Jimmy beamed at me and nodded. “I can do that. Hell, you can even pick the place. Just so you’ll go.”

I could look up the restaurant’s website and print a copy of the menu. Then I could figure out something on it to order. If I was in the privacy of my apartment and alone, I could focus. Maybe.

Mase

One phone call to Kiro, and I had an appointment the next day with a psychologist with a PhD in learning disabilities only an hour and a half from Rosemary Beach. The man stood up to shake my hand from behind his wide, cluttered desk after pushing his glasses back up his nose from where they had slipped. He did n’t seem very thrilled about our meeting. An annoyed furrow sat between his white eyebrows, giving him a pinched look.

“You must know people in high places, Mr. Manning. I, as you can imagine, am a busy man, and my courses are coming to the end of the semester.”

As I had guessed, he wasn’t happy about this.

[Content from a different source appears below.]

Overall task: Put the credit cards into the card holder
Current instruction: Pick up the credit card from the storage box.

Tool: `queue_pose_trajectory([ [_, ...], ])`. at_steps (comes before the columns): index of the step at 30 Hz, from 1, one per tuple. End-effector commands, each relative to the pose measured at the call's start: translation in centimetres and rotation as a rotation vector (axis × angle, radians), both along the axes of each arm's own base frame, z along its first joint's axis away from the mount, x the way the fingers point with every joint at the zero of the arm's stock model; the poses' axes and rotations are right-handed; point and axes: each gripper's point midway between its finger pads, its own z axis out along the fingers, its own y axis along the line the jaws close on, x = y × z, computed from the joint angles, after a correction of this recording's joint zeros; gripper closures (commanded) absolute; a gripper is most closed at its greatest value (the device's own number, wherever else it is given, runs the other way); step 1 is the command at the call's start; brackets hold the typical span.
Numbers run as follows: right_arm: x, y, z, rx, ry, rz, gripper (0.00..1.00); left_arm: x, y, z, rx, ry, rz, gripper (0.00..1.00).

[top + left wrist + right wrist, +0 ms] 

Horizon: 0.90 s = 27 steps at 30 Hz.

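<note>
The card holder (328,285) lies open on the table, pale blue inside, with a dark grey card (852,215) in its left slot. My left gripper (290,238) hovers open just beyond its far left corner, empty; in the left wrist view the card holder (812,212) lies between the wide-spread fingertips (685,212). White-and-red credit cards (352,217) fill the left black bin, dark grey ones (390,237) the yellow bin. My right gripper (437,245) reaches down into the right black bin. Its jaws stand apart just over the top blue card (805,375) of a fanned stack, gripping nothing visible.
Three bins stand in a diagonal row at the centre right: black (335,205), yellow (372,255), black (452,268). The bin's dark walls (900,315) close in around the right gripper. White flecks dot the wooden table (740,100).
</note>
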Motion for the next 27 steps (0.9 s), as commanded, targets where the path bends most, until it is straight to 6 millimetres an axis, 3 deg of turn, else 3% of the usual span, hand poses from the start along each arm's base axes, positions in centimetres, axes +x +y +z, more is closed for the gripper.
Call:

Knowing Kiro, he’d called the president of the university where this guy taught and had him order Dr. Henry Hornbrecker to meet with me today. “I’m sorry that I’ve come during a bad time for you. I leave town tomorrow, and there’s some business I need handled before I go back to Texas.”

The man’s time was obviously important, so I wasn’t going to waste it. I pulled the piece of paper Reese had left crumpled up on the floorboard of Harlow’s Mercedes when she scrambled out in a panic. Every time I looked at it, I remembered her struggle, and it made something inside me ache.

I handed him the paper. “I had asked the person who wrote this to write down Three-three-three Berkley Road. If that person is an adult around the age of twenty-two and struggled to write this much, what do you think that means? Why would she write that? And why would it be so difficult and send her into a panic?”

The doctor frowned down at the paper. “Twenty-two, you say?” he asked.

“Yes, sir,” I replied.

“Are you asking me for you or for her? Surely a twenty-two-year-old who suffers this severely has already been diagnosed in school or as a child and knows what her problem is.”

He knew what the problem was. My heart sped up. “No, she doesn’t know. She couldn’t finish high school. She can’t pass tests. She’s been told she’s . . . stupid. But she’s not. Not at all.”